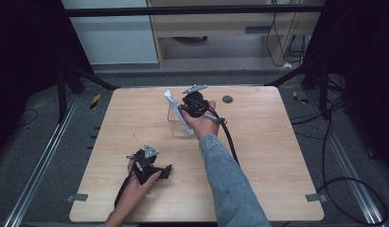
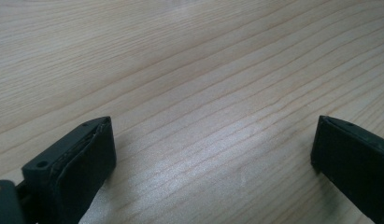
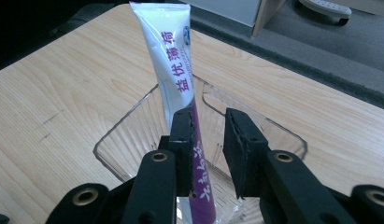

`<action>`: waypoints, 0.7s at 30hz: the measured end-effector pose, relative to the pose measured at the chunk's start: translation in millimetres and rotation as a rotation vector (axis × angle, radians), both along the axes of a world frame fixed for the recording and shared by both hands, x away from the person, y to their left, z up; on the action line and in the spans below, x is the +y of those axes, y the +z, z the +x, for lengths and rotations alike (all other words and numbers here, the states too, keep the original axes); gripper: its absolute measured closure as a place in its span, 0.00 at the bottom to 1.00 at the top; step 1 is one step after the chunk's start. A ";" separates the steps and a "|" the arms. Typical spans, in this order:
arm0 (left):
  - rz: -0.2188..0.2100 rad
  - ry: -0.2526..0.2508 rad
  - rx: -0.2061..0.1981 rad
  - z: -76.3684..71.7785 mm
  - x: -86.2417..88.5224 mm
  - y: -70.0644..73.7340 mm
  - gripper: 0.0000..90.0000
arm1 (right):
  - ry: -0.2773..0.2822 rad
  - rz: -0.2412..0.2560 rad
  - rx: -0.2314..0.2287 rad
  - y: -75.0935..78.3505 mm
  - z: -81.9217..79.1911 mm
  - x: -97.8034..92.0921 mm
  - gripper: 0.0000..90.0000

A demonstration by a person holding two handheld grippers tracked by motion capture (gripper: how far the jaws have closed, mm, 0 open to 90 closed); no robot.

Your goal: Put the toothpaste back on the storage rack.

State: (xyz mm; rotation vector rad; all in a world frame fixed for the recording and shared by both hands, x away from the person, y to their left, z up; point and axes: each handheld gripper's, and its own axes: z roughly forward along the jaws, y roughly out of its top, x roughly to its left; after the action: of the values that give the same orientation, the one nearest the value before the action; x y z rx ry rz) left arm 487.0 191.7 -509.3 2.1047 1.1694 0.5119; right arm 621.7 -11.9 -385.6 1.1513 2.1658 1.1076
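A white and purple tube (image 3: 178, 70) with printed characters stands tilted inside a clear ribbed plastic container (image 3: 129, 135) on the wooden table (image 1: 258, 156). In the high view the tube (image 1: 174, 108) leans to the far left out of the container (image 1: 179, 127). My right gripper (image 3: 208, 126) is over the container with its jaws slightly apart around the tube's purple lower part. The left jaw touches the tube and the right jaw stands off it. My left gripper (image 1: 163, 171) rests low near the table's front left, jaws wide apart (image 2: 213, 135) over bare wood.
A small dark round disc (image 1: 227, 99) lies on the table at the back right of the container. A black cable (image 1: 230, 142) trails from the right gripper along the sleeve. Metal frame rails and floor cables surround the table.
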 end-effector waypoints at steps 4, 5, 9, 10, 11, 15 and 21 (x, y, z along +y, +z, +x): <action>0.000 0.000 0.000 0.0 0.0 0.0 0.00 | -0.006 0.003 -0.002 1.7 -5.6 -7.0 0.80; 0.000 0.000 0.000 0.0 0.0 0.0 0.00 | -0.007 0.002 -0.003 2.2 -7.1 -8.9 0.80; 0.000 0.000 0.000 0.0 0.0 0.0 0.00 | -0.012 0.005 -0.009 4.0 -13.9 -17.1 0.79; 0.000 0.000 0.000 0.0 0.0 0.0 0.00 | -0.014 0.008 -0.009 4.3 -15.5 -19.5 0.79; 0.000 0.000 0.000 0.0 0.0 0.0 0.00 | -0.016 0.010 -0.010 4.5 -16.8 -21.8 0.78; 0.002 -0.004 0.002 0.4 -0.5 0.2 0.00 | -0.018 0.012 -0.009 6.5 -20.4 -31.3 0.76; 0.002 -0.008 0.001 0.0 -0.6 0.1 0.00 | -0.027 0.016 -0.007 9.6 -24.8 -43.5 0.63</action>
State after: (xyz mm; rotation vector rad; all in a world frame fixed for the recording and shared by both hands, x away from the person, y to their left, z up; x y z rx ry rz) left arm 487.0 191.0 -509.2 2.1112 1.1609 0.5082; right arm 596.9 -55.4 -376.0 1.1782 2.1334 1.1174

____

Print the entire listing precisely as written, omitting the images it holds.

• PROBLEM SOLUTION:
`<action>`: waypoints, 0.7s at 30hz: the measured end-effector pose, relative to the pose measured at the chunk's start: translation in millimetres and rotation as a rotation vector (axis × angle, radians), both along the axes of a world frame fixed for the recording and shared by both hands, x away from the person, y to their left, z up; on the action line and in the spans below, x is the +y of those axes, y the +z, z the +x, for lengths and rotations alike (all other words and numbers here, the states too, keep the original axes); gripper: its absolute measured closure as a place in its span, 0.00 at the bottom to 1.00 at the top; step 1 is one step after the chunk's start. A ";" separates the steps and a "|" the arms. Typical spans, in this order:
arm0 (left):
  - rz: -0.2188..0.2100 rad
  - ry: -0.2526..0.2508 rad
  - rx: -0.2061..0.1981 rad
  - z: -76.3684..71.7785 mm
  - x: -86.2417..88.5224 mm
  - y: -70.0644..73.7340 mm
  - gripper: 0.0000..90.0000
arm1 (right):
  - ry: -0.2773..0.2822 rad
  - rz: -0.2412..0.2560 rad
  - rx: -0.2314..0.2287 rad
  - y: -75.0935..78.3505 mm
  - z: -81.9217..79.1911 mm
  - x: -97.8034..92.0921 mm
  - gripper: 0.0000..90.0000

A demonstration by a person holding two handheld grippers tracked by motion capture (gripper: how far the jaws have closed, mm, 0 open to 90 closed); no robot.

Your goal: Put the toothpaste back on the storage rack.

State: (xyz mm; rotation vector rad; all in a world frame fixed for the recording and shared by both hands, x away from the person, y to their left, z up; point and axes: each handheld gripper's, and its own axes: z roughly forward along the jaws, y roughly out of its top, x roughly to its left; after the action: of the values that give the same orientation, the one nearest the value before the action; x y z rx ry rz) left arm 487.0 191.7 -509.3 2.1047 1.1694 0.5119; right arm 621.7 -11.9 -385.6 1.1513 2.1658 1.1076
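A white and purple tube (image 3: 178, 70) with printed characters stands tilted inside a clear ribbed plastic container (image 3: 129, 135) on the wooden table (image 1: 258, 156). In the high view the tube (image 1: 174, 108) leans to the far left out of the container (image 1: 179, 127). My right gripper (image 3: 208, 126) is over the container with its jaws slightly apart around the tube's purple lower part. The left jaw touches the tube and the right jaw stands off it. My left gripper (image 1: 163, 171) rests low near the table's front left, jaws wide apart (image 2: 213, 135) over bare wood.
A small dark round disc (image 1: 227, 99) lies on the table at the back right of the container. A black cable (image 1: 230, 142) trails from the right gripper along the sleeve. Metal frame rails and floor cables surround the table.
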 end-effector waypoints at steps 4, 5, 9, 10, 11, 15 and 21 (x, y, z along +y, +z, +x): <action>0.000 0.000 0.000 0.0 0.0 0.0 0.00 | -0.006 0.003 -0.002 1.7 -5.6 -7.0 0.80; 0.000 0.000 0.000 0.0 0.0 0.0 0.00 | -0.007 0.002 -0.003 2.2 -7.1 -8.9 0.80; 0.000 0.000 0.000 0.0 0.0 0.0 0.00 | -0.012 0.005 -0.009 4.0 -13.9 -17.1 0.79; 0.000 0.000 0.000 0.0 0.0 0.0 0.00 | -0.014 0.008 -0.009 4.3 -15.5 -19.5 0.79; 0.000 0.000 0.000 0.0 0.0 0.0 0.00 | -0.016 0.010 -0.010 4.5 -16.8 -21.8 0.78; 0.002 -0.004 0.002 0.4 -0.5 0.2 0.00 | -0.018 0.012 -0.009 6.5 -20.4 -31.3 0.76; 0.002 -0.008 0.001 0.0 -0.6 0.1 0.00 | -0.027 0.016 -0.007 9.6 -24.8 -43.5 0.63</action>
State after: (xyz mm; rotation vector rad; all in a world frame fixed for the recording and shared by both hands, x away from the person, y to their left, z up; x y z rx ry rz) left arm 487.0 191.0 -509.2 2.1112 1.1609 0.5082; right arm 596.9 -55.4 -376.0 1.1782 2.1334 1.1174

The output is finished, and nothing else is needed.